▶ **Try it**
Leaving every picture out, please return exactly the lines from the top of the material below through the line with "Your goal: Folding", both included.

▶ **Supplied material**
== Segment start ==

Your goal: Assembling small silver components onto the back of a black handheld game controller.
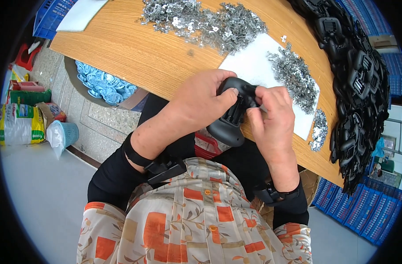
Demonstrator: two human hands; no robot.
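Observation:
A black game controller [226, 132] is held over the table's near edge, its slotted battery compartment facing up. My left hand [205, 99] grips it at the upper left, with the thumb pressed on the shell. At the compartment's right side, the fingers and thumb of my right hand [273, 114] are pinched together. A small dark part shows by those fingertips, but I cannot make out what it is. Beyond my hands, small silvery metal pieces [293, 77] lie heaped on a white sheet [249, 61].
A larger heap of metal pieces [210, 22] covers the far part of the wooden table [135, 48]. Black controllers [357, 92] are piled along its right edge. Below on the left stands a bin of light-blue plastic parts [104, 83]. Blue crates [364, 207] are stacked at the lower right.

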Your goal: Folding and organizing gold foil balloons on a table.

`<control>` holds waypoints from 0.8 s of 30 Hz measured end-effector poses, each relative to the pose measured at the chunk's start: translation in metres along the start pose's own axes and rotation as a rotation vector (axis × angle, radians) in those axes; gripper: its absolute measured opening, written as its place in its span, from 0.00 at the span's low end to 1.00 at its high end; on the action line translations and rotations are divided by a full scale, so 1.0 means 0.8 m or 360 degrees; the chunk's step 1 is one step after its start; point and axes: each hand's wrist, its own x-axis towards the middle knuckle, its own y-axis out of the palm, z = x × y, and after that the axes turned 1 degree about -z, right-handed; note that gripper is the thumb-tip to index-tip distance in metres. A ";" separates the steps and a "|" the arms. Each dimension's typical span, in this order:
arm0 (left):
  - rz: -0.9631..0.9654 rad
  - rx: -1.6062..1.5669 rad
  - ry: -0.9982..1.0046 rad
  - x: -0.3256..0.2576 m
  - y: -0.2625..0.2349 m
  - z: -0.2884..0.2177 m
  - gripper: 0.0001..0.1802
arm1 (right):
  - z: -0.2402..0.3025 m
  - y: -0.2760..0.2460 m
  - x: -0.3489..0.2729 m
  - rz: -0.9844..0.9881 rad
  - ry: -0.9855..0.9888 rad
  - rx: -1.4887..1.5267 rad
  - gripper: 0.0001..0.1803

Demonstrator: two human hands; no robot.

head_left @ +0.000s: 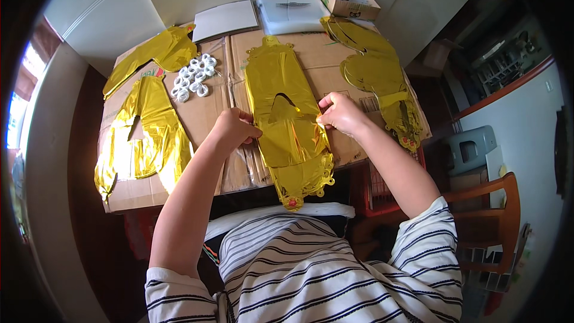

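Observation:
In front of me a flat gold foil balloon point(277, 78) lies lengthwise on the cardboard, partly folded, with its near end hanging past the table's front edge. My left hand point(237, 127) pinches its left edge about midway along. On the opposite edge, my right hand point(342, 113) grips the foil between thumb and fingers. A slit-like opening shows in the foil between my hands. Small tabs and a red spot mark the end nearest me.
More flat gold foil balloons lie at the left point(143, 137), far left point(155, 51) and right point(373, 66). Several white rolls point(194, 75) sit in a cluster on the cardboard point(230, 170). Behind are a white sheet stack point(226, 21), clear plastic bags point(290, 15) and a small box point(351, 5). A wooden chair point(511, 221) stands at the right.

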 end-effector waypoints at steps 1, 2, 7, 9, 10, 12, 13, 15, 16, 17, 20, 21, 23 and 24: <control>-0.0008 0.0005 0.0004 -0.001 0.001 -0.001 0.20 | 0.000 -0.001 0.000 0.0007 -0.0004 0.0026 0.23; -0.0006 0.0007 0.0008 0.000 0.002 -0.001 0.20 | 0.000 -0.002 -0.002 0.0005 0.0021 0.0016 0.24; -0.0018 -0.0001 0.0022 -0.001 0.002 0.000 0.21 | 0.007 -0.002 -0.005 0.0013 0.0063 -0.0105 0.24; -0.0013 0.0000 0.0027 -0.001 0.002 0.000 0.21 | 0.002 -0.003 -0.002 0.0010 0.0022 -0.0124 0.25; -0.0012 0.0000 0.0030 -0.001 0.002 -0.001 0.21 | 0.001 -0.003 -0.001 0.0009 0.0001 -0.0134 0.25; -0.0017 0.0035 0.0020 -0.002 0.001 -0.002 0.21 | 0.012 -0.003 -0.010 0.0009 0.0068 -0.0061 0.27; -0.0021 0.0051 0.0014 -0.002 0.001 -0.003 0.22 | 0.019 -0.003 -0.015 0.0011 0.0100 -0.0025 0.28; -0.0033 0.0068 0.0029 -0.002 0.002 -0.002 0.22 | 0.019 -0.004 -0.019 0.0046 0.0109 -0.0150 0.31; -0.0037 0.0077 0.0038 -0.001 0.003 -0.001 0.22 | 0.018 -0.006 -0.021 0.0061 0.0115 -0.0213 0.33; -0.0035 0.0078 0.0047 0.000 0.003 0.000 0.23 | 0.017 -0.007 -0.024 0.0070 0.0065 -0.0348 0.35; -0.0028 0.0069 0.0066 0.004 0.003 0.003 0.23 | 0.016 -0.013 -0.034 0.0122 -0.0038 -0.0641 0.40; -0.0026 0.0059 0.0069 0.004 0.003 0.004 0.23 | 0.018 -0.015 -0.038 0.0157 -0.0040 -0.0663 0.42; -0.0026 0.0057 0.0075 0.005 0.004 0.004 0.23 | 0.020 -0.018 -0.046 0.0191 -0.0088 -0.0748 0.42; -0.0033 0.0064 0.0075 0.006 0.004 0.005 0.23 | 0.020 -0.017 -0.050 0.0193 -0.0136 -0.0812 0.41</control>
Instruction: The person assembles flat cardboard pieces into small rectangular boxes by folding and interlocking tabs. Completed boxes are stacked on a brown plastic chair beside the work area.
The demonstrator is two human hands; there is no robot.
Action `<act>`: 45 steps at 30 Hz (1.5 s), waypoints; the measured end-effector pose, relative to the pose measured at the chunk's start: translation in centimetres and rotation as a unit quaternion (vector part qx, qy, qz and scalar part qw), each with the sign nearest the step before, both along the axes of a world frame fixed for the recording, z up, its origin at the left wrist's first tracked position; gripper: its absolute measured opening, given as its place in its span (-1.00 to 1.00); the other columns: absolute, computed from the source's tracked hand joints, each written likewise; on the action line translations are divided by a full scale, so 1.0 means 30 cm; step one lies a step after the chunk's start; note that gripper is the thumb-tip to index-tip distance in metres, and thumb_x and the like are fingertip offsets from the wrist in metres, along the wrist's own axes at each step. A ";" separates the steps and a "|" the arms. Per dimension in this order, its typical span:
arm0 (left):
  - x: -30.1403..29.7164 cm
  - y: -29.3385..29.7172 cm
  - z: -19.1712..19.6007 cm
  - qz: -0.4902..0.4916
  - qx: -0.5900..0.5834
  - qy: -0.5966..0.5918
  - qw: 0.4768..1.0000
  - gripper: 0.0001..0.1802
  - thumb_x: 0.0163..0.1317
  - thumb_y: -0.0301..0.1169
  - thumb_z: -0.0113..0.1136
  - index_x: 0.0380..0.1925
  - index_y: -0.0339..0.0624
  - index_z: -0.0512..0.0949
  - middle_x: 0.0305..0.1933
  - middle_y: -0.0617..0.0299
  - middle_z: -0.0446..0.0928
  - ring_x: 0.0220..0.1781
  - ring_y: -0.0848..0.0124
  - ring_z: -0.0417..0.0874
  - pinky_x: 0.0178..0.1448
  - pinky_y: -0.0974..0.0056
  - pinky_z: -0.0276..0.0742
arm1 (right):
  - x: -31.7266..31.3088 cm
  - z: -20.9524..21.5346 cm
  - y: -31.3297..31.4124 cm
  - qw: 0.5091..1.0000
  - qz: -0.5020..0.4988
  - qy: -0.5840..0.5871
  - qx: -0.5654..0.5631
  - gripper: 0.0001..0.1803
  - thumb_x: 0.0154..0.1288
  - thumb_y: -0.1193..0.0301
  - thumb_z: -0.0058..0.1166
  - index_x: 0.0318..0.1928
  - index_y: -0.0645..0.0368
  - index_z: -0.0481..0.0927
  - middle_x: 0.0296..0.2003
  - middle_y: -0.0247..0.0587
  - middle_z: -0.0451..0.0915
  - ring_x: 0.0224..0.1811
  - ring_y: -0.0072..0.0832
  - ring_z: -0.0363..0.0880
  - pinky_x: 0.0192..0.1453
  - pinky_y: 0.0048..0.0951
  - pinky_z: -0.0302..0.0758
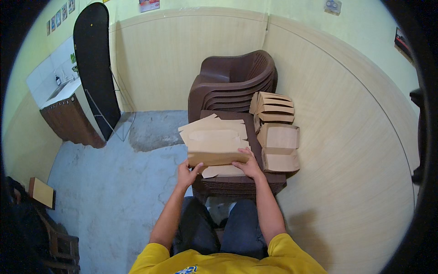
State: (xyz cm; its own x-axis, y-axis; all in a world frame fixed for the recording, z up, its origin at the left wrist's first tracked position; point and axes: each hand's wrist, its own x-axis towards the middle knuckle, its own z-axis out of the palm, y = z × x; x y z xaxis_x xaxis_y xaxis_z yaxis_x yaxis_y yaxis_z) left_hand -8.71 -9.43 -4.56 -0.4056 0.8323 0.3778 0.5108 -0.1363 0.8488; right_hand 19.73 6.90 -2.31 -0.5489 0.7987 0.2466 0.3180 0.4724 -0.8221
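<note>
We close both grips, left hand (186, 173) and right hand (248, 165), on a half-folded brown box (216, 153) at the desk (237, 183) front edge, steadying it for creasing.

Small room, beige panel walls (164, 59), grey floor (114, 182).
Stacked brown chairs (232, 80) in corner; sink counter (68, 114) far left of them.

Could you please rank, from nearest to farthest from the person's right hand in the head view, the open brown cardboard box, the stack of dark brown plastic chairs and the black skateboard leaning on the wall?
From the right hand:
1. Open brown cardboard box, just to its right on the table.
2. Stack of dark brown plastic chairs, behind the table.
3. Black skateboard, far left against the wall.
</note>
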 end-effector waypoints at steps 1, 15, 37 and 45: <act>0.026 0.009 0.008 0.048 -0.033 -0.048 0.997 -0.38 0.21 -0.27 0.57 0.21 -0.23 0.53 -0.11 -0.04 0.82 -0.08 0.11 0.85 0.01 0.07 0.69 | -0.019 0.012 0.004 0.995 -0.021 0.066 -0.074 -0.52 0.15 0.27 0.61 0.10 0.05 0.84 0.37 -0.03 0.60 0.45 -0.11 0.55 0.57 -0.06 0.40; 0.084 0.040 0.165 0.048 -0.014 0.370 0.927 -0.63 0.35 -0.20 0.33 0.13 0.08 0.75 0.05 0.15 0.73 0.20 0.08 0.69 0.44 -0.02 0.43 | -0.188 0.265 -0.056 0.873 -0.286 -0.383 0.095 -0.13 0.02 -0.20 0.59 0.18 0.16 0.71 0.11 0.06 0.69 0.27 -0.05 0.62 0.22 0.09 0.59; 0.201 0.195 0.057 -0.010 -0.200 0.383 0.902 -0.33 0.68 -0.04 -0.22 0.68 0.03 0.21 0.79 0.28 0.11 0.82 0.19 0.02 0.82 -0.13 -0.15 | -0.218 0.003 -0.236 0.937 -0.287 -0.142 0.143 -0.67 0.09 0.19 0.60 -0.50 0.00 0.66 -0.44 -0.35 0.67 -0.10 -0.19 0.60 0.09 -0.08 0.37; 0.206 0.192 0.064 -0.012 -0.195 0.381 0.904 -0.33 0.68 -0.04 -0.22 0.69 0.03 0.19 0.79 0.27 0.11 0.82 0.17 0.02 0.82 -0.15 -0.16 | -0.343 0.039 0.072 0.917 -0.344 -0.188 0.071 -0.70 0.14 0.09 0.58 -0.41 0.00 0.80 -0.28 -0.22 0.81 -0.01 -0.15 0.74 0.19 -0.02 0.43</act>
State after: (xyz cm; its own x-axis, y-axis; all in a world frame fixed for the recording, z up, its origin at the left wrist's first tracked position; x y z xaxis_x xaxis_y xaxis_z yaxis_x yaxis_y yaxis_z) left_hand -2.52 -3.67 -2.63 -0.1310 0.9676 0.2158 0.9680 0.0779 0.2384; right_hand 9.44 9.07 -1.12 0.0057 0.9625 0.2711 0.8288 0.1471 -0.5399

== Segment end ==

▶ **Completed task**
Your goal: Assembling small silver components onto the back of a black handheld game controller.
Demonstrator: two human hands; no robot.
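Observation:
A black game controller [226, 132] is held over the table's near edge, its slotted battery compartment facing up. My left hand [205, 99] grips it at the upper left, with the thumb pressed on the shell. At the compartment's right side, the fingers and thumb of my right hand [273, 114] are pinched together. A small dark part shows by those fingertips, but I cannot make out what it is. Beyond my hands, small silvery metal pieces [293, 77] lie heaped on a white sheet [249, 61].
A larger heap of metal pieces [210, 22] covers the far part of the wooden table [135, 48]. Black controllers [357, 92] are piled along its right edge. Below on the left stands a bin of light-blue plastic parts [104, 83]. Blue crates [364, 207] are stacked at the lower right.
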
Your goal: Folding and organizing gold foil balloons on a table.

This answer requires no additional content.